Java compiler have a (not too bad) escape analysis engine. For something as low level as String intern/optimisation, it can be done in compile time

e-dant · on July 12, 2023

What about Rust’s borrow checker (affine types) enforces the use of mutexes (or other sync prims) here?

ekimekim · on July 12, 2023

As sibling comments point out, mutexes aren't needed here. But to answer your direct question, Rust's type system enforces the use of mutexes to access protected values (if you're using the stdlib Mutex implementation) by only allowing access to protected values through a MutexGuard object which is created by locking the mutex. The borrow checker enforces you can't access the MutexGuard concurrently, so therefore you can't access the protected value concurrently.

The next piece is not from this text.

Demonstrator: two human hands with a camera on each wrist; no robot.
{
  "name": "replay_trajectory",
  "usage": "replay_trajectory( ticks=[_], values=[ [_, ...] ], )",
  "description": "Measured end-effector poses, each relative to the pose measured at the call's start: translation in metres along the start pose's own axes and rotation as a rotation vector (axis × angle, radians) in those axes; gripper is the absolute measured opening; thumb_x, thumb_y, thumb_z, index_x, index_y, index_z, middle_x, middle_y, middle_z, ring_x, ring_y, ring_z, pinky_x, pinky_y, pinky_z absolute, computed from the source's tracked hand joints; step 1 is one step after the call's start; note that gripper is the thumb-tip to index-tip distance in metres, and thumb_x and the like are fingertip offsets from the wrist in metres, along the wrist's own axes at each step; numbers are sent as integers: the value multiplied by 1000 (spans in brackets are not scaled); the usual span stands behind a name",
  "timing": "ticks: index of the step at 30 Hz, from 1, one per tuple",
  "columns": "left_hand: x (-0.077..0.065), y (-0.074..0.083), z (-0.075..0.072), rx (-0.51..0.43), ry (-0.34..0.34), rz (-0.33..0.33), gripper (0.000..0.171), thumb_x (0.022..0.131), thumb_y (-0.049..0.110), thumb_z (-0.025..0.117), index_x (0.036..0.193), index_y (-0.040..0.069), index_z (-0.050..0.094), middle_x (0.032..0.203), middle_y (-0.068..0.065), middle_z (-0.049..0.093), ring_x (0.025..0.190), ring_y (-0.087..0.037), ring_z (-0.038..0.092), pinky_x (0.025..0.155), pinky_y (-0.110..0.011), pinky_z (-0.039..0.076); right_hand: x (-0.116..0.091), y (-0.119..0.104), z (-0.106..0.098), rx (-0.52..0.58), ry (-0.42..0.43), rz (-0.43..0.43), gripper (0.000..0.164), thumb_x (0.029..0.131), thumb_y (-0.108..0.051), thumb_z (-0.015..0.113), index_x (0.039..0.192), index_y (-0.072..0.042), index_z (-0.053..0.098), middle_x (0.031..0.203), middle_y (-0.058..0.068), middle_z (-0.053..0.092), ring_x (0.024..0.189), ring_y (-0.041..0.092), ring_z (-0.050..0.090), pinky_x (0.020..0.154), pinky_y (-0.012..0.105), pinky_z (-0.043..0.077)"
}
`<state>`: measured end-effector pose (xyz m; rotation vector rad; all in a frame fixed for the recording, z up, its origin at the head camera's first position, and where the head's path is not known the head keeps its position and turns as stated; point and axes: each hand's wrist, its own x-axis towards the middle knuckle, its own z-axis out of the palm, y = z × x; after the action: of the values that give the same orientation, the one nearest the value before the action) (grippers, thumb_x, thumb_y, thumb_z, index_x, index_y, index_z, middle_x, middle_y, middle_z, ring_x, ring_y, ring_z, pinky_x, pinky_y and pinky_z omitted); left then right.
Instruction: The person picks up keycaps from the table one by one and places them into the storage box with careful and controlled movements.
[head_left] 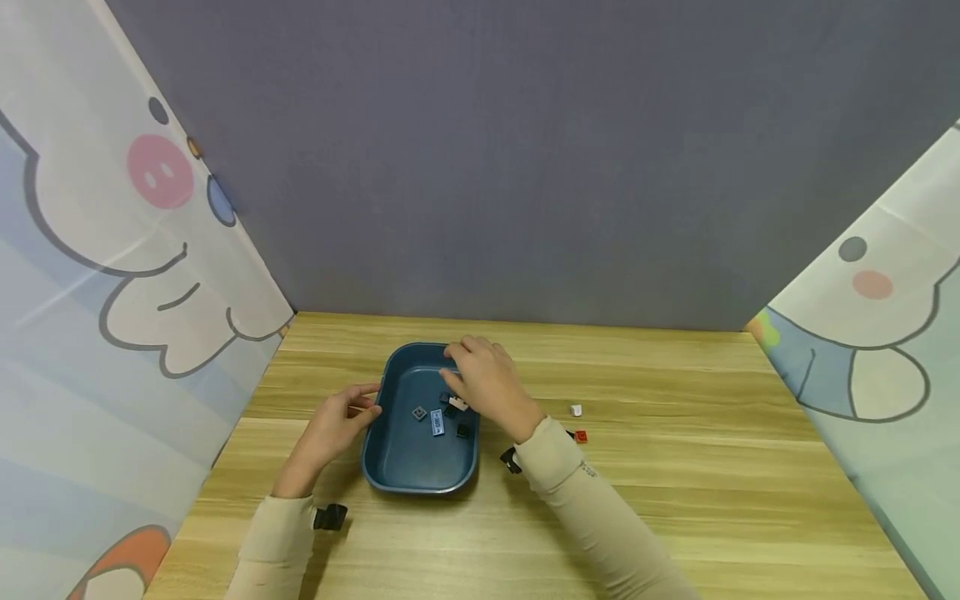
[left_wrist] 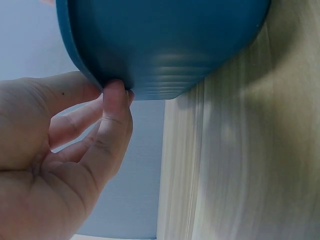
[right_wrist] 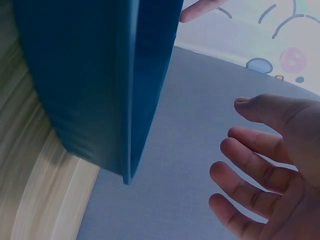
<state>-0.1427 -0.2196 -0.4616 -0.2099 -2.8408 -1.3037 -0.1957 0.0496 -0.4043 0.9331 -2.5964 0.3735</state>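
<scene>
A dark blue tray (head_left: 420, 477) stands on the table with several small toy building blocks in it. Among them are a grey square block (head_left: 419, 412), a light blue rectangular block (head_left: 438, 422) and a black block (head_left: 463, 431). At the tray's left side, my left hand (head_left: 335, 425) pinches the rim between thumb and fingers, as the left wrist view shows close up. My right hand (head_left: 487, 385) is over the tray's far right part and hides that stretch of rim. In the right wrist view its fingers (right_wrist: 255, 162) are spread and loosely bent, with nothing between them.
To the right of the tray, a white block (head_left: 576, 410) and a red block (head_left: 581, 437) lie on the wooden table (head_left: 712, 467). A dark piece beside the red one is partly hidden by my right sleeve. A grey wall (head_left: 525, 167) rises behind the table.
</scene>
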Motion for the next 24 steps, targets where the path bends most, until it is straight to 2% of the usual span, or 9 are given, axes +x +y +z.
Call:
replay_trajectory(
  ticks=[6,11,15,20,24],
  values=[
    [0,0,-1,-1,2,-19,39,99,12,65,137,2,60,108,-17,68,94,-33,68,77,-44,57,-5,6,-4,1,-7,13,26,96,-30,71,112,-11,72,103,4,67,93,22,63,82,41,54],
    [0,1,1,-8,-3,-12,39,99,12,65,136,1,60,108,-18,68,94,-33,68,77,-44,57,-16,19,-16,-3,-42,70,25,95,-30,71,112,-12,72,105,5,66,96,24,63,82,45,53],
    [1,2,1,-6,-1,-8,39,99,12,65,137,2,60,109,-17,68,94,-33,68,77,-45,57,-33,36,-29,-5,-30,109,23,93,-25,75,110,-10,72,101,6,66,91,26,63,78,47,53],
    [1,0,1,-4,-3,-5,40,99,11,65,137,3,59,110,-18,68,95,-35,68,78,-45,57,-59,57,-39,-25,9,114,22,90,-22,79,107,-9,73,96,6,66,84,26,62,68,45,51],
    [1,0,1,-5,-3,1,40,99,11,65,137,1,59,110,-19,68,95,-36,68,79,-46,57,-80,71,-43,-39,4,129,24,89,-21,80,107,-7,73,96,6,66,84,27,62,69,45,51]
  ],
)
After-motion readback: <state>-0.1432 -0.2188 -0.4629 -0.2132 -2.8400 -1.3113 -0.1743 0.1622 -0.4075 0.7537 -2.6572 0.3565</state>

chowells · on July 12, 2023

Why would it need to? Rust's borrow checker makes it a compile-time error to share a mutable array between threads. No need for run time synchronization.

e-dant · on July 12, 2023

Right, that’s my understanding. But OP and a sibling thread here seem pretty sure about the mutex thing.

I think there’s some nuance, but not in the general case.

Shared memory, lazy statics in async blocks, and asynchronous constructors might have different initialization order mechanics that would require synchronization — but even then, the borrow checker would at least point it out

Sharlin · on July 12, 2023

Without a mutex, you can’t even write code equivalent to that in the article because you cant mutably share as you pointed out. With a mutex you could – and the mutex would prevent data races (but not race conditions in general) – but indeed mutexes are a red herring here (at least in the specific sense of a runtime synchronization primitive).

In Java you can’t synchronize defensively because synchronization requires that everybody who has access to the shared resource cooperates with you. And even if you could, you wouldn’t want to, not in this sort of a case.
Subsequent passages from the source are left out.